=== Description of the task ===
Extract every line below that contains the word "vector".

=== Input data ===
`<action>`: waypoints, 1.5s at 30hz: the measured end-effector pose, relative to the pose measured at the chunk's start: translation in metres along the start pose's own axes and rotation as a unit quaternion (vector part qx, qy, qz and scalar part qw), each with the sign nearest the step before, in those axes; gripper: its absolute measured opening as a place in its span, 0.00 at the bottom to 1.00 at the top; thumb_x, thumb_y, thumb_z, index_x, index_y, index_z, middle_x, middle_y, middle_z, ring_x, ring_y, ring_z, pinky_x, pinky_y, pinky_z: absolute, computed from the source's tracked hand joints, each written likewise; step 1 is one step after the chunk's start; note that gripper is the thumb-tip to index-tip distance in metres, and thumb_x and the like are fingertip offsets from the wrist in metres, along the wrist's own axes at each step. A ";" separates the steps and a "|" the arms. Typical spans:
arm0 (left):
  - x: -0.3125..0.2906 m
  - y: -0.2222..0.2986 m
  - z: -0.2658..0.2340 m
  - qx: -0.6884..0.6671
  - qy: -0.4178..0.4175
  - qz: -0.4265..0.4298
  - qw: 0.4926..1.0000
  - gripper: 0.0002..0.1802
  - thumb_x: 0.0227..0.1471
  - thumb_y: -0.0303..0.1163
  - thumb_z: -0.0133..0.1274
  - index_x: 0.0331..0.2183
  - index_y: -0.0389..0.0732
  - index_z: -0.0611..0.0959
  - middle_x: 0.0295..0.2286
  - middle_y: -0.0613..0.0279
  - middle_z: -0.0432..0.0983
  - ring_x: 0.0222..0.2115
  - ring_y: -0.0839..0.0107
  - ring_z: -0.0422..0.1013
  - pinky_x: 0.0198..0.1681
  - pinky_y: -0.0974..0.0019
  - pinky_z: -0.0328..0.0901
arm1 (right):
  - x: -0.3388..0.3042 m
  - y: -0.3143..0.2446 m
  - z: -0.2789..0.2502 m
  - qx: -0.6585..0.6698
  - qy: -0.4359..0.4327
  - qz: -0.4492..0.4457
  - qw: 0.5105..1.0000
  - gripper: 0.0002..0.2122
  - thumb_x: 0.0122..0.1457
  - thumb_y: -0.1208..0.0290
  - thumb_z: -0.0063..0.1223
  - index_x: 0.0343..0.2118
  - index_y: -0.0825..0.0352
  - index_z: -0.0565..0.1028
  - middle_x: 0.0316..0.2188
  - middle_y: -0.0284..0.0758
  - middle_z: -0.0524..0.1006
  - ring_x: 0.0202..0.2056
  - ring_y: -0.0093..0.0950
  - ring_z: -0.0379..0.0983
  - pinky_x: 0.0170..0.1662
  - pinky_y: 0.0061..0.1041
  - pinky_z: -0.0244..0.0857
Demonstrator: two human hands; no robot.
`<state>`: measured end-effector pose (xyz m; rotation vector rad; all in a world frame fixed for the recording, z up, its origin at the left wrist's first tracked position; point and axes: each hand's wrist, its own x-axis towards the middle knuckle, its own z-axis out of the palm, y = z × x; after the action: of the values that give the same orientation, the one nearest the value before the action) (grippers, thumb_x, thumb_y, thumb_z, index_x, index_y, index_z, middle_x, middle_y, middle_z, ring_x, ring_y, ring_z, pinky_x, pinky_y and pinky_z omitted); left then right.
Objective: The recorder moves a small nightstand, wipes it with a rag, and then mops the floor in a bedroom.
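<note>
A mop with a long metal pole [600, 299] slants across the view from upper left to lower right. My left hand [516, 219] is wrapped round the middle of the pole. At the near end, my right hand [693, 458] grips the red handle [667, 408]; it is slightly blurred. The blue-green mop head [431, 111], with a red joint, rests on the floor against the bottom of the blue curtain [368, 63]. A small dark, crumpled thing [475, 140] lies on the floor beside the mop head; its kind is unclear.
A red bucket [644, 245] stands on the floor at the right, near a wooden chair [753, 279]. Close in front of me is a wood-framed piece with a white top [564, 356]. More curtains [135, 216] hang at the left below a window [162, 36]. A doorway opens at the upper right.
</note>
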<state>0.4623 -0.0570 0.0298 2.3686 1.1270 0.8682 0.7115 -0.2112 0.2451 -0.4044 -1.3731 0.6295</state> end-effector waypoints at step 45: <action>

=== Written answer ===
`<action>`: waypoints, 1.5s at 30hz: the measured end-effector pose, relative to the pose measured at the chunk's start: translation in metres along the start pose's own axes and rotation as a unit quaternion (vector part qx, qy, qz and scalar part qw), each with the sign nearest the step before, in those axes; gripper: its absolute measured opening as a place in its span, 0.00 at the bottom to 1.00 at the top; thumb_x, thumb_y, thumb_z, index_x, index_y, index_z, middle_x, middle_y, middle_z, ring_x, ring_y, ring_z, pinky_x, pinky_y, pinky_z: absolute, computed from the source's tracked hand joints, each written likewise; step 1 is one step after the chunk's start; note that gripper is the thumb-tip to index-tip distance in metres, and thumb_x and the like are fingertip offsets from the wrist in metres, along the wrist's own axes at each step. A ";" separates the steps and a "|" the arms. Typical spans:
`<state>`: measured end-effector pose (xyz m; rotation vector rad; all in a world frame fixed for the recording, z up, its origin at the left wrist's first tracked position; point and axes: each hand's wrist, its own x-axis towards the middle knuckle, its own z-axis out of the palm, y = z × x; after the action: of the values that give the same orientation, the one nearest the value before the action) (grippers, thumb_x, thumb_y, thumb_z, index_x, index_y, index_z, middle_x, middle_y, middle_z, ring_x, ring_y, ring_z, pinky_x, pinky_y and pinky_z omitted); left then right.

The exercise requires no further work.